> _DESCRIPTION OF THE TASK_: The answer must be the full listing, repeated word for word.

++++ RAW DATA ++++

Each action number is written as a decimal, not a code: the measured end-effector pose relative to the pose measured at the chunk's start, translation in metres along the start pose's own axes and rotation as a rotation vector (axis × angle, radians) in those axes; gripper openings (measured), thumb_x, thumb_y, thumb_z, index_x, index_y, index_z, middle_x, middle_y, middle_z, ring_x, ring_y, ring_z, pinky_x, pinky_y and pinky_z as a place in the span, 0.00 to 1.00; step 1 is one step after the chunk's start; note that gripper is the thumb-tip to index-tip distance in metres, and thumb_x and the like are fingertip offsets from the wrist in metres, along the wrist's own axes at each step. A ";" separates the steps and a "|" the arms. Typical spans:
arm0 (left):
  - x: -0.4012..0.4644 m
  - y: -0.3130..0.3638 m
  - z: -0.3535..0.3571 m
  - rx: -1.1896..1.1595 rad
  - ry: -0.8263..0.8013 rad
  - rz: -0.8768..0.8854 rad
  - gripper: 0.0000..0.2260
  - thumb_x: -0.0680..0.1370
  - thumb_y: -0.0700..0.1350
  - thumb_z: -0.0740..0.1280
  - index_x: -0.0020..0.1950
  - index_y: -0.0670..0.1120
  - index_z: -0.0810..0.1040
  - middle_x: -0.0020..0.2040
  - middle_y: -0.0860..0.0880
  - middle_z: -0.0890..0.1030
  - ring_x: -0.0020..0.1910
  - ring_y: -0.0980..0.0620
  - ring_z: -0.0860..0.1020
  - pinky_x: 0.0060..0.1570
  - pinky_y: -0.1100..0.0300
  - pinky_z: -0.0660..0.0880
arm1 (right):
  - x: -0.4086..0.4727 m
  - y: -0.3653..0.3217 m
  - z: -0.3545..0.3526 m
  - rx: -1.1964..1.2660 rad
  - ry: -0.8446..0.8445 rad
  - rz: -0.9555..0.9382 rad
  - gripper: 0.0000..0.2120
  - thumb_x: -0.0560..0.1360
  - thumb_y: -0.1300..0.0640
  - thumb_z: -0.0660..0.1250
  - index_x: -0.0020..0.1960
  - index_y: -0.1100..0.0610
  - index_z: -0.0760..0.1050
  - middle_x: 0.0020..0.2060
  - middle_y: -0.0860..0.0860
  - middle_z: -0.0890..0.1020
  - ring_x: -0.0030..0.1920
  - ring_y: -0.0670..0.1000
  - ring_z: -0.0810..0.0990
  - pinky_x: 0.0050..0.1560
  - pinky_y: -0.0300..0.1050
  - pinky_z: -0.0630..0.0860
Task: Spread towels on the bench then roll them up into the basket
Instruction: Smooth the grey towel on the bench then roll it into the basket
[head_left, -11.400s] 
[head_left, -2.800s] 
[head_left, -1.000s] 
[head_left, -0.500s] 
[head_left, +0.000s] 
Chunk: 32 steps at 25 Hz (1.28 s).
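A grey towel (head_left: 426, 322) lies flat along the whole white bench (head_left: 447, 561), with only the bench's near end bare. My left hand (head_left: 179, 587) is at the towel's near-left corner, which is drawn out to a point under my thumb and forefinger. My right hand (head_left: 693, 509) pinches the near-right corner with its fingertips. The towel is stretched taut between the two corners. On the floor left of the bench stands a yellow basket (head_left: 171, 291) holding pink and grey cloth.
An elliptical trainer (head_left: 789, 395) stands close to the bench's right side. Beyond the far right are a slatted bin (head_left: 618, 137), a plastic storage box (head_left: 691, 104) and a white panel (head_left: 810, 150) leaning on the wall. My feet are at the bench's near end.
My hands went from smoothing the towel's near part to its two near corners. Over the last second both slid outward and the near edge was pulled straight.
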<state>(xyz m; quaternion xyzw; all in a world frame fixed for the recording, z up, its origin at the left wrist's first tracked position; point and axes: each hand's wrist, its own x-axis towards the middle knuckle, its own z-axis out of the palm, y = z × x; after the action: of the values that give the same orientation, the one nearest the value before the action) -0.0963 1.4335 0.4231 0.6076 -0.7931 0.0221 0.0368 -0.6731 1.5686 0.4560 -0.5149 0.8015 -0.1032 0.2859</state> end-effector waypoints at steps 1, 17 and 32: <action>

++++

> _SOLUTION BELOW_:
Each action number is written as a decimal, not a code: the measured end-effector pose relative to the pose measured at the chunk's start, translation in metres along the start pose's own axes and rotation as a rotation vector (axis × angle, radians) in those axes; gripper openings (measured), thumb_x, thumb_y, thumb_z, index_x, index_y, index_z, middle_x, middle_y, middle_z, ring_x, ring_y, ring_z, pinky_x, pinky_y and pinky_z as a place in the span, 0.00 to 1.00; step 1 is one step after the chunk's start; note that gripper is the thumb-tip to index-tip distance in metres, and thumb_x and the like are fingertip offsets from the wrist in metres, along the wrist's own axes at each step. A ";" separates the steps and a "|" the arms. Typical spans:
arm0 (left):
  - x: -0.4012..0.4644 m
  - y: -0.3130..0.3638 m
  - z: -0.3535..0.3571 m
  - rx: -1.1896..1.1595 rad
  - ry: -0.8263..0.8013 rad
  - rz: -0.8768..0.8854 rad
  - gripper: 0.0000..0.2260
  - thumb_x: -0.0680..0.1370
  - thumb_y: -0.0700..0.1350
  - thumb_z: -0.0740..0.1280
  - index_x: -0.0020..0.1950
  - index_y: -0.0670..0.1120
  - index_z: -0.0810..0.1040
  - middle_x: -0.0020..0.2040
  - middle_y: -0.0860..0.0880
  - middle_z: -0.0890..0.1030
  - ring_x: -0.0020..0.1910
  - ring_y: -0.0980..0.0620
  - ring_z: -0.0860..0.1020
  - pinky_x: 0.0060..0.1570
  - pinky_y: -0.1100..0.0300
  - pinky_z: -0.0660..0.0880
arm1 (right):
  - x: -0.4086..0.4727 m
  - y: -0.3653..0.3217 m
  - z: -0.3545..0.3526 m
  - rx: -1.1964..1.2660 rad
  - ry: -0.8446..0.8445 rad
  - rz: -0.9555..0.9382 rad
  - gripper: 0.0000..0.2120
  - thumb_x: -0.0560..0.1360
  - thumb_y: -0.1300..0.0640
  - thumb_z: -0.0660..0.1250
  - index_x: -0.0020..0.1960
  - index_y: -0.1100..0.0610
  - index_z: -0.0760..0.1050
  - middle_x: 0.0020..0.2060
  - middle_y: -0.0860..0.0860
  - middle_z: -0.0890..0.1020
  - ring_x: -0.0030..0.1920
  - ring_y: -0.0670..0.1000
  - ring_z: -0.0810..0.0990
  - pinky_x: 0.0050..0.1560
  - pinky_y: -0.0300..0.1050
  - pinky_z: -0.0630..0.0860
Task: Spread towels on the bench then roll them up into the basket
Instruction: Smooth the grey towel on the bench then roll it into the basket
[head_left, -11.400s] 
[head_left, -2.800s] 
[head_left, -1.000s] 
[head_left, -0.500s] 
[head_left, +0.000s] 
Chunk: 32 steps at 25 Hz (1.28 s).
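A grey towel (head_left: 426, 322) lies flat along the whole white bench (head_left: 447, 561), with only the bench's near end bare. My left hand (head_left: 179, 587) is at the towel's near-left corner, which is drawn out to a point under my thumb and forefinger. My right hand (head_left: 693, 509) pinches the near-right corner with its fingertips. The towel is stretched taut between the two corners. On the floor left of the bench stands a yellow basket (head_left: 171, 291) holding pink and grey cloth.
An elliptical trainer (head_left: 789, 395) stands close to the bench's right side. Beyond the far right are a slatted bin (head_left: 618, 137), a plastic storage box (head_left: 691, 104) and a white panel (head_left: 810, 150) leaning on the wall. My feet are at the bench's near end.
My hands went from smoothing the towel's near part to its two near corners. Over the last second both slid outward and the near edge was pulled straight.
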<state>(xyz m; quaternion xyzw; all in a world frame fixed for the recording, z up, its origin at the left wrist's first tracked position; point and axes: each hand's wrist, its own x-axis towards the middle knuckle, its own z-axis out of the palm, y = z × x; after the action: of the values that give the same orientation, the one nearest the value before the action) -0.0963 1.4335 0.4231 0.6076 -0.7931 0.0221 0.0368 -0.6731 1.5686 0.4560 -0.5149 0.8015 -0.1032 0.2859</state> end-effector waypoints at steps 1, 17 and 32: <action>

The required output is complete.